London—Winter 1941


THE VICAR ONLY HAD A FORTY-EIGHT-HOUR LEAVE, SO THEY held Mike’s memorial service the next afternoon. The troupe attended, and Mrs. Willett. She didn’t bring Theodore, who had a cold. He was staying with her neighbor.

Mrs. Leary came, and Mike’s editor and Miss Snelgrove and two men, awkward and stiff in black suits, who for one heart-jarring moment Polly thought might, against all odds, be the retrieval team, but who turned out to be two firemen whom Mike had rescued on the night of the twenty-ninth. They told Polly and Eileen that Mike had warned them when a wall was about to fall on them and saved their lives, and they were sorry that they hadn’t been there to save his.

Alf and Binnie came, too, bearing a bouquet of browning lilies Polly was convinced they’d stolen off someone’s grave. “We seen when it was. In the papers,”

Binnie said, looking around St. Paul’s in awe.

“Coo, this church is fancy!” Alf said. “There’s lots of nice things in ’ere.”

“Yes, and anyone who tries to steal one of them goes straight to the bad place,” Eileen said, sounding almost like her old self for the first time since Mike had died.

With the vicar’s arrival, she had abandoned her vigil at the foot of the escalator and had agreed to a memorial service. And when Miss Laburnum told her she simply couldn’t wear her green coat to it, she’d let Miss Laburnum lend her a much-too-large black coat.

Too willingly, Polly’d thought. Eileen was still quiet and withdrawn, and Polly feared she’d gone from denial to despair, though it was difficult not to, with Mike and Mr. Simms dead, and the gentle vicar going off to war. Eileen was right. He was almost certain to be killed.

Polly had wanted her to face reality, but now she was afraid that that reality might crush her, and she was glad to see some of her spirit return as she took charge of the Hodbins. “You must sit still and be absolutely quiet,” Eileen told them.

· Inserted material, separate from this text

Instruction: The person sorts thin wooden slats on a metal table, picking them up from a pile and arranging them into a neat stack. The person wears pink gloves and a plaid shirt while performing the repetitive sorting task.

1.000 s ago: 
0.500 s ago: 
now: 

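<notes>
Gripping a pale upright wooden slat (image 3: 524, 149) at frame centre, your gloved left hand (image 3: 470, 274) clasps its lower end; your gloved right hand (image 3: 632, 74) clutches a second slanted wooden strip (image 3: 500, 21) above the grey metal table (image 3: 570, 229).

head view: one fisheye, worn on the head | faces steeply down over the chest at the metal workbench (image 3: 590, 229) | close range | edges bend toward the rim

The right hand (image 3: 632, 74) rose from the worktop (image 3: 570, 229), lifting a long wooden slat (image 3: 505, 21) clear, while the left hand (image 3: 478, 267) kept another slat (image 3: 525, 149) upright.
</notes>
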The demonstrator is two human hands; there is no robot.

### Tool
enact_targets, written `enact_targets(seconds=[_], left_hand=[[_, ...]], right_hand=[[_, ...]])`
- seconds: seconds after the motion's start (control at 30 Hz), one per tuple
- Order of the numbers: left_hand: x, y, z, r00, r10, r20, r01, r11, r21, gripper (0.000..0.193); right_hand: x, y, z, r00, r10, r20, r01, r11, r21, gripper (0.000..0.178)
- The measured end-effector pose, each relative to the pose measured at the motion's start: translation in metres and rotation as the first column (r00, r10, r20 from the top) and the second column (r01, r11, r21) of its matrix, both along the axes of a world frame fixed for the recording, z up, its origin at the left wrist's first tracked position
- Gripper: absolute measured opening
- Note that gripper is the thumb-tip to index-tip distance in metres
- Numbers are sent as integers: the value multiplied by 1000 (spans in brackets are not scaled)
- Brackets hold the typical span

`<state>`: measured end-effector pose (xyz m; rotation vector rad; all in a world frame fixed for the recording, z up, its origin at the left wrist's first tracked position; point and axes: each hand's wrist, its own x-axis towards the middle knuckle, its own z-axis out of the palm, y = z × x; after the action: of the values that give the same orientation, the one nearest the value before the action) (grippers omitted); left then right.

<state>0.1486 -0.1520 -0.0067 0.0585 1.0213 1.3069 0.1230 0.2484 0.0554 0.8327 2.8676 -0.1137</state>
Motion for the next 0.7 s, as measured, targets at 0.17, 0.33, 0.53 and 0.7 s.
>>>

“We know,” Alf said, offended. “When—ow!” he wailed, and his voice echoed through the vast spaces of the cathedral. Mr. Humphreys came scurrying down the south aisle toward them.

“Binnie kicked me!”

“Kicking’s not allowed in church,” Mr. Goode said calmly.

“And neither is hitting each other with floral offerings,” Eileen said, extracting the lilies from them and handing them to the vicar.

She steered Alf and Binnie through the gate and into the chapel, told them to sit down and stay put, and then took Polly by the arm and led her out into the south aisle. “Alf and Binnie said you found them and told them about Mike.”

“Yes,” Polly said, afraid Eileen would consider that somehow a betrayal. “I thought they might be a comfort—”

“Where did you find them? In Whitechapel?”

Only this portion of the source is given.